In terms of question 1, the idea that VAM research indicates that we’re pretty good at “grading teachers” is itself debatable. Flowers doesn’t conduct an extensive survey of researchers or research, but focuses on six well-known veterans of VAM debates, including several of the more outspoken defenders of the metric (Chetty and Thomas Kane specifically; Friedman, Rockoff, and Douglas Staiger are also longtime VAM supporters). While many respected academics caution about VAM’s limitations and/or have more nuanced positions on its use, Jesse Rothstein is the only one Flowers cites.

In fact, whether VAM estimates are systematically biased (Rothstein’s argument) or not (Chetty et al.’s contention), there are legitimate questions about whether VAM results are valid (whether or not they are really capturing “teacher effectiveness” in the way that most people think about it). VAM estimates correlate surprisingly little with other measures aimed at capturing effective teaching (like experts’ assessments of classroom instruction). They’re also notoriously unstable, meaning that a teacher’s scores bounce around a lot depending on the year and test studied. While other methods of evaluating teacher effectiveness have similar issues and there are certain approaches to VAM (not commonly used) that are more useful than others, it’s perfectly reasonable to argue that we’re still pretty bad at “grading teachers.”

More importantly, however, debates about bias, validity, and stability in VAM actually have much less to do with the answer to question 2 – should we use VAM to evaluate teachers in the way its proponents recommend? – than many people think. To understand why, we need look no farther than two of the core purposes of teacher evaluation, purposes which everyone from teachers unions to education reform organizations generally agree about (at least rhetorically).

1) One core purpose of teacher evaluation is helping teachers improve. Making VAM results a defined percentage of a teacher’s evaluation is not useful for this purpose even if we assume VAM results are unbiased, valid, and stable. Such a policy may actually undermine teacher improvement, and hence the quality of instruction that students receive.

For starters, a VAM score is opaque. Teachers cannot match their VAM results back to specific questions on a test or use them to figure out what their students did or didn’t know. VAM may be able to tell a teacher if her students did well or poorly on a specific test, but not why students did well or poorly. In other words, a VAM score provides no actionable feedback. It does not indicate anything about what a teacher can do to help her students learn.
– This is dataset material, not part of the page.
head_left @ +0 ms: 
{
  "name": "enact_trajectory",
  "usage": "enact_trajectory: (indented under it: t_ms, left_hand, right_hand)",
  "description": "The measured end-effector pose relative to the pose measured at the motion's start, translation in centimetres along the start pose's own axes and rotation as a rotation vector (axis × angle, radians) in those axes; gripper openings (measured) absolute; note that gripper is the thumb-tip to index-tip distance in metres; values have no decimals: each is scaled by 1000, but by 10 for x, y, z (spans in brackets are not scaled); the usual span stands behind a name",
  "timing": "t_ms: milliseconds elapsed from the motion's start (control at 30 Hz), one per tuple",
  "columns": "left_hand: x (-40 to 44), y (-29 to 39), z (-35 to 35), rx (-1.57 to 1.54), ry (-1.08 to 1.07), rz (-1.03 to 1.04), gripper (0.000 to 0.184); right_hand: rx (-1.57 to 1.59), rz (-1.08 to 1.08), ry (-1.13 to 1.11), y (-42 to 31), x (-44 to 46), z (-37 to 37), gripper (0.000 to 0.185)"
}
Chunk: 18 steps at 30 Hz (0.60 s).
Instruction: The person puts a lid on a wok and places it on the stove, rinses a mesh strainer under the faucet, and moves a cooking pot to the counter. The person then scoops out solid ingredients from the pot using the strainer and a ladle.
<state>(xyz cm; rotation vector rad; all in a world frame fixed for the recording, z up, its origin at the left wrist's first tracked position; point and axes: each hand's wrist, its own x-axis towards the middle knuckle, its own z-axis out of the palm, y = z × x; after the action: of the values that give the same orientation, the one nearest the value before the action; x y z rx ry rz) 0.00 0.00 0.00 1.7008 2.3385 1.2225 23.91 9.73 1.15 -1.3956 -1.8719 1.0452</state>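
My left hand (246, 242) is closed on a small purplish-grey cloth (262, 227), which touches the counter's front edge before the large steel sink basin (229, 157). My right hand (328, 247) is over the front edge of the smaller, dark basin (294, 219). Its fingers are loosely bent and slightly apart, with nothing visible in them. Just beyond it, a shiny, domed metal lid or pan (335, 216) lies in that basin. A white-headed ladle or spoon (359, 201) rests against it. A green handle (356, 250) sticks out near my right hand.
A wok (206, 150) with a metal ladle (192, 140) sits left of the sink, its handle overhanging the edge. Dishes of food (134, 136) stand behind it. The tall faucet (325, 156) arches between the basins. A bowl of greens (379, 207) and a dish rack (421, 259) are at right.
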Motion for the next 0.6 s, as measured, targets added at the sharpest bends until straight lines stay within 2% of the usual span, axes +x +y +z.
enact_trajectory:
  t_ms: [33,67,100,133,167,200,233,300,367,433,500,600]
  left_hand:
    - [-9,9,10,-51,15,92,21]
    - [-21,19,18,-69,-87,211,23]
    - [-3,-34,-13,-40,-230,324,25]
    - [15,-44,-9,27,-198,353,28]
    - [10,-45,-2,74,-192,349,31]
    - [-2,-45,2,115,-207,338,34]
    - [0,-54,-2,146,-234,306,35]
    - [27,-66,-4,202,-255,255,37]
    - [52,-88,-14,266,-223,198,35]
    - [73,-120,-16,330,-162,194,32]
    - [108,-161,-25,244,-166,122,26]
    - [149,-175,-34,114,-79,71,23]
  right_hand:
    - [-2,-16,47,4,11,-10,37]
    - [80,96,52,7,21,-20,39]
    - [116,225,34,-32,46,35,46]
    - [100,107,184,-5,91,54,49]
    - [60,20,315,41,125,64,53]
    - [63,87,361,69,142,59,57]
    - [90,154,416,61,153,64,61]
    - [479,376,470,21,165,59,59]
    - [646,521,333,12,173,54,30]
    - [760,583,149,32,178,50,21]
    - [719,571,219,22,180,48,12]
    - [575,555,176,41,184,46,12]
In addition, VAM results are outcomes over which a teacher has very limited control – research typically finds that teachers contribute to less than a fifth of the variation in student test scores (the rest is mostly random error and outside-of-school factors). If a teacher’s VAM results look good, that might be because the teacher did something well, but it also might be because the teacher got lucky, or because some other factor contributed to her students’ success. The tendency to view VAM results as indicative of whether or not a teacher did a good job – a common side effect of making VAM results a defined percentage of a teacher’s evaluation – is thus misguided (and a potential recipe for the reinforcement of unhelpful behaviors). This concern is especially germane because VAM results are often viewed as “grades” by the teachers receiving them – even if they are only a small percentage of a teachers’ evaluation “score” – and thus threaten to overwhelm other, potentially productive elements of an evaluation conversation.

A better evaluation system would focus on actionable feedback about things over which a teacher has direct control. Student performance should absolutely be included in the teacher evaluation process, but instead of making VAM a defined percentage of a teacher’s evaluation (part of a “grade”), evaluators should give teachers feedback on how well they use information about student performance to analyze their teaching practices and adapt their instruction accordingly. This approach, unlike the approach favored by many VAM proponents, would help a teacher improve over time.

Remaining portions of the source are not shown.